XY plots include line, marker, area and bar types along with a variety of derived types such as layer and stacked bar.

ExoticIncompleteGammaFunction.png

Graphs with one point thick lines or dots have extra optimization for speed. You can use graphs to monitor real-time data acquisition with update rates of 30 times per second even with tens of thousands of data points.

In addition to plotting one data column vs another, Igor has special support for evenly spaced data allowing you to plot a data column vs x values calculated from properties stored with the data itself. See data storage for other properties Igor can associate with data sets.

Igor's New Graph dialog allows you to create graphs with multiple axes and multiple XY pairs in a single step. Individual traces can be designated to plot horizontally or vertically and you can specify individual rows or columns from a matrix. As with all Igor dialogs, you can select from data sets anywhere in the entire workspace without leaving the dialog.

Each trace can be individually set to the desired style at any time either by double clicking to visit a dialog or by right-clicking to use a contextual menu.
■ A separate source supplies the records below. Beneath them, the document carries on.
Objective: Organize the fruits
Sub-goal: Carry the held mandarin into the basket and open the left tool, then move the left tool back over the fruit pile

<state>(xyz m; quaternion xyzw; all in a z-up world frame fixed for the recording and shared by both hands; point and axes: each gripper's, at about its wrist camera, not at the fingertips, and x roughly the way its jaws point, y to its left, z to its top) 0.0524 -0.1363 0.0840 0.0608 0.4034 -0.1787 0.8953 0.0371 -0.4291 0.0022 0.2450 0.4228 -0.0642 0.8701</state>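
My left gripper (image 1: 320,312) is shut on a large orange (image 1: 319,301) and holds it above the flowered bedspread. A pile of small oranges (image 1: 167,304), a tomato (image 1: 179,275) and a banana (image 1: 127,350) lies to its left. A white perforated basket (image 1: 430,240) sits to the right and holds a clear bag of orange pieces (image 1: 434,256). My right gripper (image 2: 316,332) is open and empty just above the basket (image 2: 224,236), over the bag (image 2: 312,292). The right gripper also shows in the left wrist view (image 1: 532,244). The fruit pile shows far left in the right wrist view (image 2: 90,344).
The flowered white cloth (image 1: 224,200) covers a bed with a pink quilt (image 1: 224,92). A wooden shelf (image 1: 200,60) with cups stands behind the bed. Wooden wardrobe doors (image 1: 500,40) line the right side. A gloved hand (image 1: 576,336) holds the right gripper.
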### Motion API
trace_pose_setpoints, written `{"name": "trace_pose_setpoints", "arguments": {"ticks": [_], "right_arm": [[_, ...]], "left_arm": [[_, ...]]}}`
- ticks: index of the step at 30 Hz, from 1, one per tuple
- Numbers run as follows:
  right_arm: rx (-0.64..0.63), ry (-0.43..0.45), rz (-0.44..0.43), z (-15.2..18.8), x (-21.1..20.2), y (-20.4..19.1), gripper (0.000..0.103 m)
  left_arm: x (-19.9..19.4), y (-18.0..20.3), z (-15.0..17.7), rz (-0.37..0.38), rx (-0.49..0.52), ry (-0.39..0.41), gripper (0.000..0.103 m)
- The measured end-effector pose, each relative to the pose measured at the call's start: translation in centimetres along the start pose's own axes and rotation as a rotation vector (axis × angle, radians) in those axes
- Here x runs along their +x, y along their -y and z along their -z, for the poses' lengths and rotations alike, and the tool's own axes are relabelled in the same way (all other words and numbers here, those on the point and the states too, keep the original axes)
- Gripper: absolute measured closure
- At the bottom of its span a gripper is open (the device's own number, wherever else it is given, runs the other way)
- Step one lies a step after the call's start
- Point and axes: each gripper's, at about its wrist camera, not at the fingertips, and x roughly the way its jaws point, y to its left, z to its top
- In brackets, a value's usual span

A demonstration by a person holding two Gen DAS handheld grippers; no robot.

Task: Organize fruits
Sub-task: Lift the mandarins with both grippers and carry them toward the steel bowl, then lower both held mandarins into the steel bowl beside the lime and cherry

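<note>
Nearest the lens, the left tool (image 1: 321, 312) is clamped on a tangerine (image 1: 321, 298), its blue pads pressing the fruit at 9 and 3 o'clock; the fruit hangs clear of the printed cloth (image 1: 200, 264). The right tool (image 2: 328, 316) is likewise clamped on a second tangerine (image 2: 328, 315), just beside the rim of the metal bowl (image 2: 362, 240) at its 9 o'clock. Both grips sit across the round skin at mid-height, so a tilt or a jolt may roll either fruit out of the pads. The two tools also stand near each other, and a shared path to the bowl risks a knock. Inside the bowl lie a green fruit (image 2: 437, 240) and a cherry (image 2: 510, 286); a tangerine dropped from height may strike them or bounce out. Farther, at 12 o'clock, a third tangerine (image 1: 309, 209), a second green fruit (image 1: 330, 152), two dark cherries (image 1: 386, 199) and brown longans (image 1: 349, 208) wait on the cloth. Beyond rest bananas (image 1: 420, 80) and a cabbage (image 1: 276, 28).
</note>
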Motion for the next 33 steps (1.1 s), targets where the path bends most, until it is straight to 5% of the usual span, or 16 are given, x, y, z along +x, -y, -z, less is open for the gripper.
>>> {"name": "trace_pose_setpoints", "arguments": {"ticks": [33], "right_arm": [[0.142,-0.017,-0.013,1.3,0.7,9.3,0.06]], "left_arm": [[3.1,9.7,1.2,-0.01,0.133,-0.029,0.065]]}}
Display styles involving lines can pick from 18 different line styles and you can even invent your own styles using the Dashed Line editor.
dashedlines.png

Colors of objects (lines, markers, axes etc.) can be picked from Igor's color popup shown at right. You can add your own colors or, for exacting needs, can even set the color from numeric red, green, blue, and transparency values.

colors.png

You can pick from a palette of 63 marker styles and can choose the stroke color separately from the fill. You can choose between transparent or opaque and can specify the precise stroke thickness. You can also use characters or text strings as well as arrows (for gradient diagrams) and wind barbs as markers. You can create custom markers that can add to or replace existing markers.
markers.png

Styles involving fills (bars, fill to zero, fill to next) can choose from gray scales or patterns. Positive and negative fills can have different fill patterns and colors. See Layer Graphs below for an example.
patterns.png

Color, marker size and marker style can be set as a function of an auxiliary data set. See Enhanced XY Plotting below for examples.

Igor automatically adjusts axis properties to optimize appearance and readability for the current data range and graph size. Of course, you can override and tweak automatic settings to any degree desired.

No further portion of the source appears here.